Penale

Traffico di influenze in continuità con il reato di truffa

Con la sentenza n. 28657 i Supremi giudici rigettano la tesi della corte di appello che aveva incasellato la fattispecie nella "Spazzacorrotti"

di Giovanni Negri

C’è continuità normativa tra il vecchio e abrogato millantato credito e la truffa, ma non con il nuovo reato di traffico di influenze. Questa la conclusione della Cassazione con la sentenza n. 28657 della Sesta sezione penale, che ha stabilito l’annullamento della condanna inflitta dalla Corte d’appello di Perugia, dopo riqualificazione dei fatti nell’area del traffico di influenze (articolo 346 bis del Codice penale), a carico di un”facilitatore” che aveva promesso di attivarsi nel garantire a un candidato il passaggio del concorso per entrare nell’Esercito.

Una condotta che i giudici di secondo grado avevano incasellato nella nuova versione del traffico di influenze introdotta a inizio 2019 dalla legge “Spazzacorrotti” e che invece vede ora intervenire la Cassazione per un inquadramento diverso, come truffa. La Corte, per arrivare a questa conclusione, analizza il nuovo reato, sottolineando che si tratta di un delitto che «assume la struttura di un reato-accordo, di una fattispecie plurisoggettiva propria con cui, come detto, si prevengono , sul piano della offensività, attentati al buon andamento e alla imparzialità dei pubblici agenti».

Una forma di tutela avanzata dei beni della legalità e della imparzialità della pubblica amministrazione rispetto a una tipologia criminale non omogenea, con condotte di sfruttamento e vanteria che, per esempio, possono all’estremo riguardare una capacità di influenza che non solo non esiste al momento in cui l’accordo è compiuto, ma che il venditore sa che non potrà mai realizzarsi e che il solo compratore ritiene invece possibile.

Nella riforma del 2019 tutti i partecipanti al patto sono assoggettati a sanzione , facendo assumere al compratore la veste di concorrente.

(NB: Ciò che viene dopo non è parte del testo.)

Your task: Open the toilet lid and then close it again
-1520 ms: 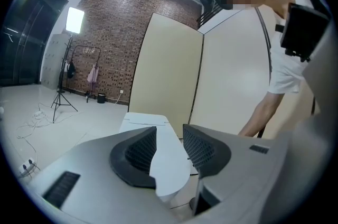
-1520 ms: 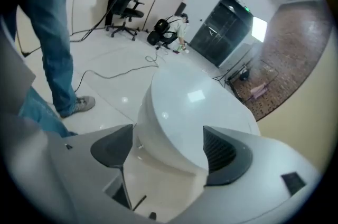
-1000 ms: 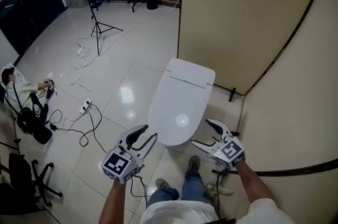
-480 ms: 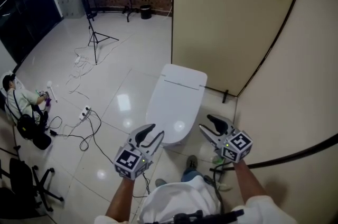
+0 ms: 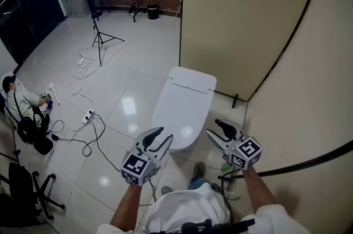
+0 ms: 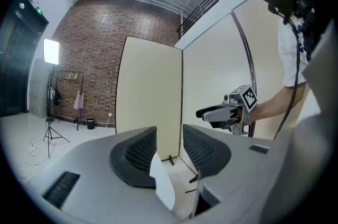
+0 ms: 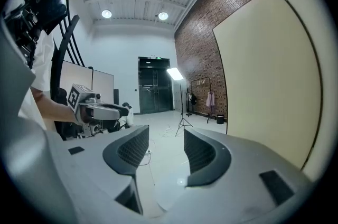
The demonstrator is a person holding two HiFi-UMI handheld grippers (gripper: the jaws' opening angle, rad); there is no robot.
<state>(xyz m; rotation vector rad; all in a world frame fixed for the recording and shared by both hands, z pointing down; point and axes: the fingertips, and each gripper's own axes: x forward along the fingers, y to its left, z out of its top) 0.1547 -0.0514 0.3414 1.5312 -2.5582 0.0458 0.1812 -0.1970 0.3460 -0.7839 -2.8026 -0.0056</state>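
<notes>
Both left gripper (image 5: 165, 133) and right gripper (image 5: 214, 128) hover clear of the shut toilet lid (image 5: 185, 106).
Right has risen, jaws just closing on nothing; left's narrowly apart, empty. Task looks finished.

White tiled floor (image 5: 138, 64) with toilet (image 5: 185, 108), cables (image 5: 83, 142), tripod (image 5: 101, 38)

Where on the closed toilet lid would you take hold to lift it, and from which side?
Probably the rounded front edge of the toilet lid, approached from the near end where the person stands, one jaw under the rim. The lid lies flat and shut, hinged apparently at the far squared end, so the front lifts most easily.
</notes>
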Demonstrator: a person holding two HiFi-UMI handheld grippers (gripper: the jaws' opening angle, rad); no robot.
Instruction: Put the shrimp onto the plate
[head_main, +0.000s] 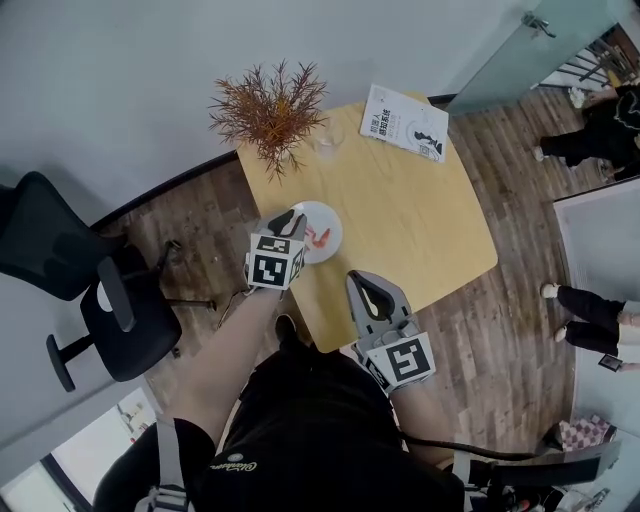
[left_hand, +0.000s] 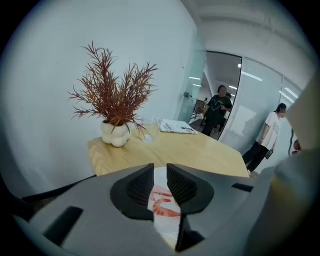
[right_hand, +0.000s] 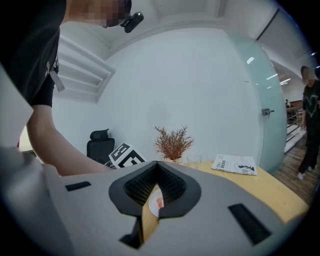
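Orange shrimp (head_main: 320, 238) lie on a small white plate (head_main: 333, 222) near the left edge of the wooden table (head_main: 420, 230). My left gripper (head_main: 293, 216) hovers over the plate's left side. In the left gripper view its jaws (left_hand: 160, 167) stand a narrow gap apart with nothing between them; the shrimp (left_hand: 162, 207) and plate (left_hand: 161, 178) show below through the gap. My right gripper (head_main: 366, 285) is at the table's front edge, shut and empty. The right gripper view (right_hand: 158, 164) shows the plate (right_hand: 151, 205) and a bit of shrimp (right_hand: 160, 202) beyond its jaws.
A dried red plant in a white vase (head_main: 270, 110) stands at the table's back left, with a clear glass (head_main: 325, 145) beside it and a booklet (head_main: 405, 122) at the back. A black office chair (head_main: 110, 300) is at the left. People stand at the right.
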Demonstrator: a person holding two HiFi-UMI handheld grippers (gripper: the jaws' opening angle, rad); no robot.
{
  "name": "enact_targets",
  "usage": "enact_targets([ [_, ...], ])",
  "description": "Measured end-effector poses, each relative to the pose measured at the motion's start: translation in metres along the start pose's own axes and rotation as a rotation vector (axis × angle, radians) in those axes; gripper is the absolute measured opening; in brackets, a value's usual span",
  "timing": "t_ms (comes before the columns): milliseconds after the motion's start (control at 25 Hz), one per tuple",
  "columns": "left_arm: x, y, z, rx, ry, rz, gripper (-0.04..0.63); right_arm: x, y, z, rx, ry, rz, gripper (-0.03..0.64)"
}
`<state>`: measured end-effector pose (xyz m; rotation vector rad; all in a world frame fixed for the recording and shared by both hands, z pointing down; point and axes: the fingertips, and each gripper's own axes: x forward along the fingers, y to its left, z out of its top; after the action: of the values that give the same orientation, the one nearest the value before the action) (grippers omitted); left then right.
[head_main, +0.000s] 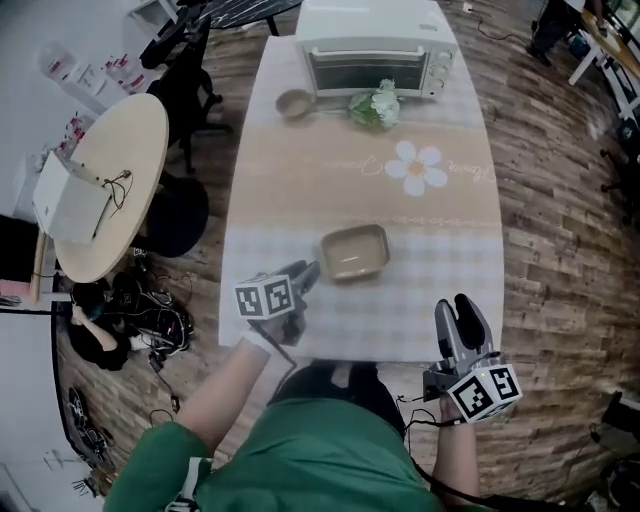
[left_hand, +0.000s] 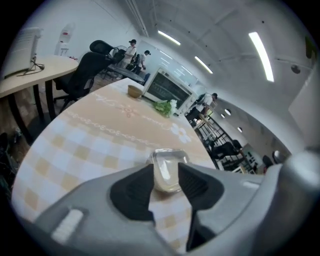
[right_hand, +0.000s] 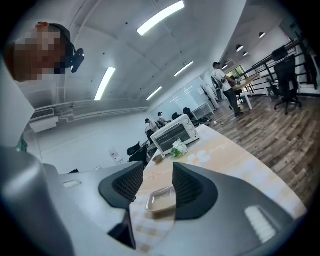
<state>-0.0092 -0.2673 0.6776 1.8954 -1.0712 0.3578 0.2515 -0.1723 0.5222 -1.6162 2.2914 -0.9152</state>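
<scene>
Two tongs, both spread and empty. At left, the left tongs (head_main: 303, 278) hover low over the checked surface (head_main: 430, 290), just beside the near-left corner of the shallow beige baking dish (head_main: 354, 252), which sits mid-surface. Further right, the right tongs (head_main: 461, 312) hang past the near edge, well apart. Risk, as judged: a glancing jaw on the rim could skid or tip the dish.

You wear a green top (head_main: 300, 450) with short sleeves. Your left gripper (head_main: 305, 272) and right gripper (head_main: 455, 303) are smooth, rounded grey shells. Black ribbed pads (right_hand: 125, 185) line the inner faces of the jaws. Each gripper carries a white cube (head_main: 484, 392) printed with black square markers.
</scene>
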Motion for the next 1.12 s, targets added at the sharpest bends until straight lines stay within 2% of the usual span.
enact_targets([
  [320, 0.049, 0.031, -0.016, -0.098, 0.102, 0.003, 0.119, -0.008, -0.03, -0.016, 0.064, -0.033, -0.123, 0.183],
  [520, 0.064, 0.037, -0.02, -0.187, 0.118, -0.049, 0.114, -0.007, -0.036, -0.026, 0.112, -0.045, -0.157, 0.183],
  [720, 0.072, 0.04, -0.023, -0.195, 0.142, -0.051, 0.108, -0.007, -0.038, -0.026, 0.127, -0.057, -0.174, 0.183],
  [880, 0.073, 0.036, -0.023, -0.205, 0.155, -0.079, 0.055, -0.003, -0.036, -0.027, 0.129, -0.055, -0.177, 0.183],
  [1120, 0.071, 0.036, -0.017, -0.206, 0.142, -0.075, 0.046, 0.004, -0.029, -0.03, 0.132, -0.045, -0.157, 0.183],
])
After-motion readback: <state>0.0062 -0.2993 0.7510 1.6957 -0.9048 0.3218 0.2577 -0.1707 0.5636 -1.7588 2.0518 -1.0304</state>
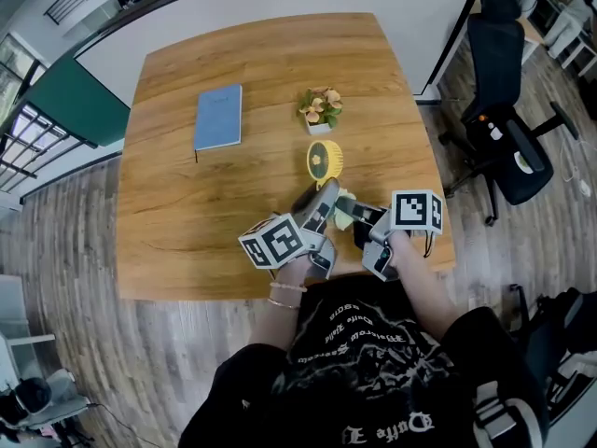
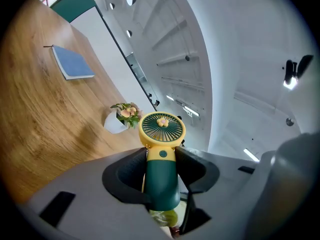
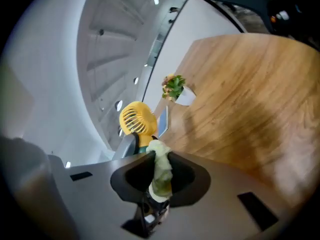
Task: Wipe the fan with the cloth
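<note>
A small hand fan, with a yellow round head (image 1: 325,160) and a dark green handle (image 2: 161,181), is held off the table over its near middle. My left gripper (image 2: 161,156) is shut on the handle, and the fan head (image 2: 162,128) sticks out beyond the jaws. In the head view the left gripper (image 1: 322,197) sits just below the fan. My right gripper (image 3: 159,159) is shut on a bunched pale green cloth (image 3: 161,171). Its tip lies close to the fan's neck, under the yellow head (image 3: 136,118). The right gripper (image 1: 359,215) and cloth (image 1: 343,217) are just right of the left gripper.
On the wooden table (image 1: 187,213) a blue notebook (image 1: 218,117) lies at the far left, and a small pot of flowers (image 1: 321,110) stands behind the fan. A black office chair (image 1: 504,129) stands off the table's right edge.
</note>
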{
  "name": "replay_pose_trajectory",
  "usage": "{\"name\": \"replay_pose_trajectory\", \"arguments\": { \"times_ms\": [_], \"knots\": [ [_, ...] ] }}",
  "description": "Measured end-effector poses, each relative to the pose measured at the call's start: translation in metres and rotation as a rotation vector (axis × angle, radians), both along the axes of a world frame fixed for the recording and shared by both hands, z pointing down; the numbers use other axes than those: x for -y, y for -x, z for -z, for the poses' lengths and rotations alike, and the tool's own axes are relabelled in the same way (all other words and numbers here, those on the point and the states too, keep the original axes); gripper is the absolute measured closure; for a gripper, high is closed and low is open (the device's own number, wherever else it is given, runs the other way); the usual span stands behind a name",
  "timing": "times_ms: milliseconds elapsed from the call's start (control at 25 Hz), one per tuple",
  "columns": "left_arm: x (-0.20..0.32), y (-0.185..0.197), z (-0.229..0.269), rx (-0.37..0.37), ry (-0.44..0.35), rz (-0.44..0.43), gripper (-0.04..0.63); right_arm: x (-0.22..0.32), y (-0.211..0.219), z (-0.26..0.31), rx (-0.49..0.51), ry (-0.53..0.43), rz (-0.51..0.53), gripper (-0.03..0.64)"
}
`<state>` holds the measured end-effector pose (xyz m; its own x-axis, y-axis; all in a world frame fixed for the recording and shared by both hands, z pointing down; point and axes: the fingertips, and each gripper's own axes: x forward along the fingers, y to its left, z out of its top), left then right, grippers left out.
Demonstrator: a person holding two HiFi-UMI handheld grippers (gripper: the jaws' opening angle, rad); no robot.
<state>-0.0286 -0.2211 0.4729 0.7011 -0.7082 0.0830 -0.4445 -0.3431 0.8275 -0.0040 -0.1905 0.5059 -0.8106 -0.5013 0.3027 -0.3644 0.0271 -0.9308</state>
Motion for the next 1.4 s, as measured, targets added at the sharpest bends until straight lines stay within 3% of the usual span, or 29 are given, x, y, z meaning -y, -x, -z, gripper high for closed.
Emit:
{"name": "replay_pose_trajectory", "arguments": {
  "times_ms": [120,240,400,560,680,1000,1200,1400],
  "knots": [
    [-0.003,-0.004,0.000,0.028,-0.024,0.000,0.397,0.006,-0.007,-0.009,0.088,0.154,-0.113,0.551],
    [-0.007,-0.010,0.003,0.027,-0.043,-0.024,0.397,0.016,-0.016,-0.006,0.191,0.233,-0.214,0.551],
    [-0.009,-0.016,0.003,0.023,-0.047,-0.062,0.397,0.020,-0.023,0.000,0.224,0.245,-0.244,0.551],
    [-0.015,-0.015,0.001,0.043,-0.059,-0.099,0.397,0.025,-0.030,0.011,0.331,0.253,-0.309,0.551],
    [-0.018,-0.020,0.006,0.052,-0.079,-0.123,0.397,0.030,-0.035,0.019,0.339,0.233,-0.302,0.551],
    [-0.027,-0.007,-0.007,0.297,-0.122,-0.175,0.396,0.027,-0.031,0.021,0.299,0.204,-0.319,0.551],
    [-0.022,-0.022,-0.008,0.491,-0.157,-0.202,0.396,0.034,-0.049,0.030,0.259,0.170,-0.337,0.551],
    [-0.027,-0.025,-0.008,0.533,-0.162,-0.281,0.396,0.040,-0.055,0.044,0.191,0.064,-0.311,0.550]
  ]
}}
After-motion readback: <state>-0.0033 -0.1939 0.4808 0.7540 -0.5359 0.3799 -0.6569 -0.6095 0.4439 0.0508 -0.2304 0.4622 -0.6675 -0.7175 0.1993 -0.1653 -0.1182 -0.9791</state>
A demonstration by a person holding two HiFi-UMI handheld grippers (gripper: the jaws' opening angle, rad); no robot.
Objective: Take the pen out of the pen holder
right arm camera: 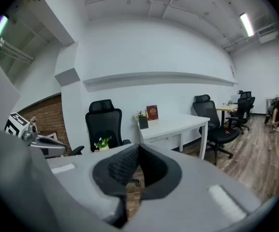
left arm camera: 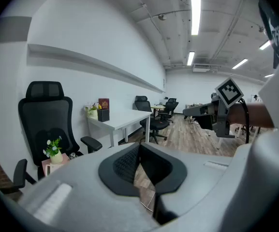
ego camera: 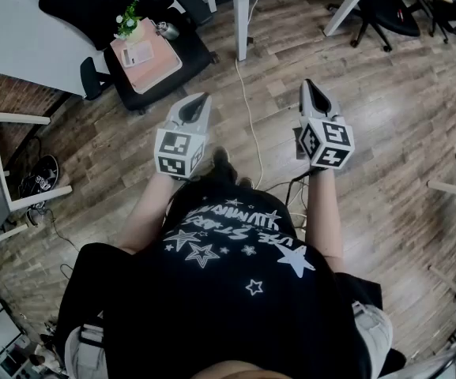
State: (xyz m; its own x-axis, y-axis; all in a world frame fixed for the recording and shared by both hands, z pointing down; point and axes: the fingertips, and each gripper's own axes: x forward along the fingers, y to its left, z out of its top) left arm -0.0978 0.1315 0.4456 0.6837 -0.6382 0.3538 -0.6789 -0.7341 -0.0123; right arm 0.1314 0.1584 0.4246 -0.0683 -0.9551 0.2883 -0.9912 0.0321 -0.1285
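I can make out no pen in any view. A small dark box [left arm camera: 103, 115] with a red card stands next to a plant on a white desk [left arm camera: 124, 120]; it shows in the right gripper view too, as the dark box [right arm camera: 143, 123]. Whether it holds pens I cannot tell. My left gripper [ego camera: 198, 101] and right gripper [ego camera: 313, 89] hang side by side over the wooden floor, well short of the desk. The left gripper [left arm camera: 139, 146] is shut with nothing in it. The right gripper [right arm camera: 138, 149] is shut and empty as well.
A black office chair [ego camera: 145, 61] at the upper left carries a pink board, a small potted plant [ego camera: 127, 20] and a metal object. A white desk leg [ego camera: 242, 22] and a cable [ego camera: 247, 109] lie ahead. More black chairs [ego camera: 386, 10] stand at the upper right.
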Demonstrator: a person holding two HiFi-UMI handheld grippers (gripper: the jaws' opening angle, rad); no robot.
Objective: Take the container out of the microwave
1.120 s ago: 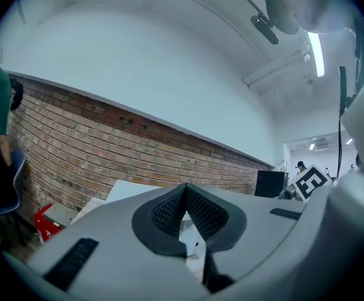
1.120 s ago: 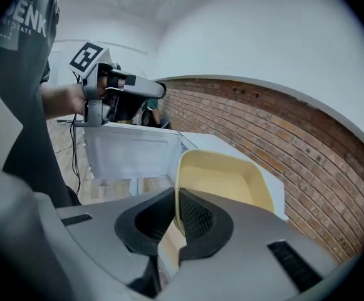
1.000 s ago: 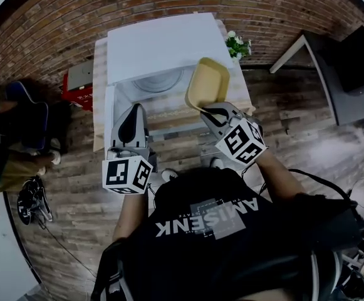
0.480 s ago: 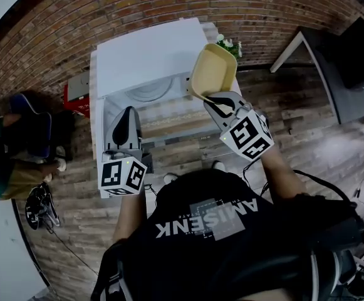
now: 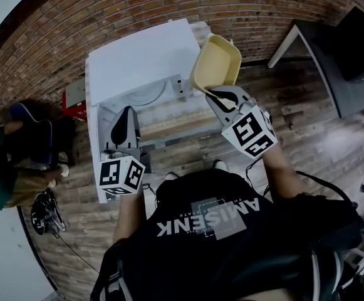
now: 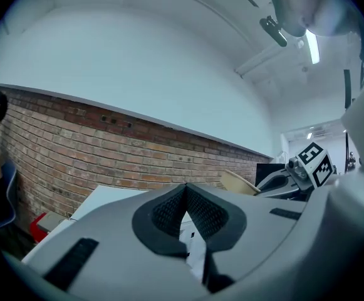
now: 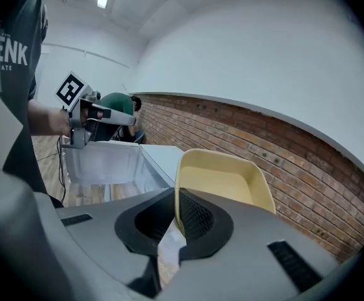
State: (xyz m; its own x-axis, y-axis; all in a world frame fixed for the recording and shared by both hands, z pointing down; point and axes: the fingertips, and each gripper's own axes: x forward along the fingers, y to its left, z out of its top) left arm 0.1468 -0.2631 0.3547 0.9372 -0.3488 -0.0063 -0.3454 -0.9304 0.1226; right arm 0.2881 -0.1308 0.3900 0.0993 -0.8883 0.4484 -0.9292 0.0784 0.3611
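Brick wall [image 7: 294,168] backs right gripper [image 7: 176,199] pinching smooth, rounded yellow container [image 7: 222,177].

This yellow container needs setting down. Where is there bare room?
The microwave's top is bare, from its front edge to the brick wall. The wooden table strip before it is narrow, crowded by the left gripper and the open door.

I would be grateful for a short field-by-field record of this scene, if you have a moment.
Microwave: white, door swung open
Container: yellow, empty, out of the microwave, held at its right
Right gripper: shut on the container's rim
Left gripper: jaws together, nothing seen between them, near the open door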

E tuttavia, puntualizza la Cassazione, non è chiaro perchè il privato che dà o promette denaro al “venditore di fumo” solo perchè indotto in errore per effetto della condotta ingannatoria dovrebbe essere considerato compartecipe nello stesso reato e ritenuto responsabile di traffico di influenze illecite.

Per la Cassazione è invece condivisibile la tesi secondo cui la vendita di un’influenza che non esiste e che mai potrà essere esercitata e che determina sul”compratore di fumo” una situazione di errore «che lo induce a compiere un atto di disposizione che altrimenti non avrebbe compiuto continua a palesare una maggiore assonanza contenutistica con il paradigma criminoso della truffa».

Caso diverso da mercanteggiamento di un’influenza reale , proiettata verso un fatto in concreto lesivo dei principi costituzionali dell’imparzialità e del buon andamento della pubblica amministrazione.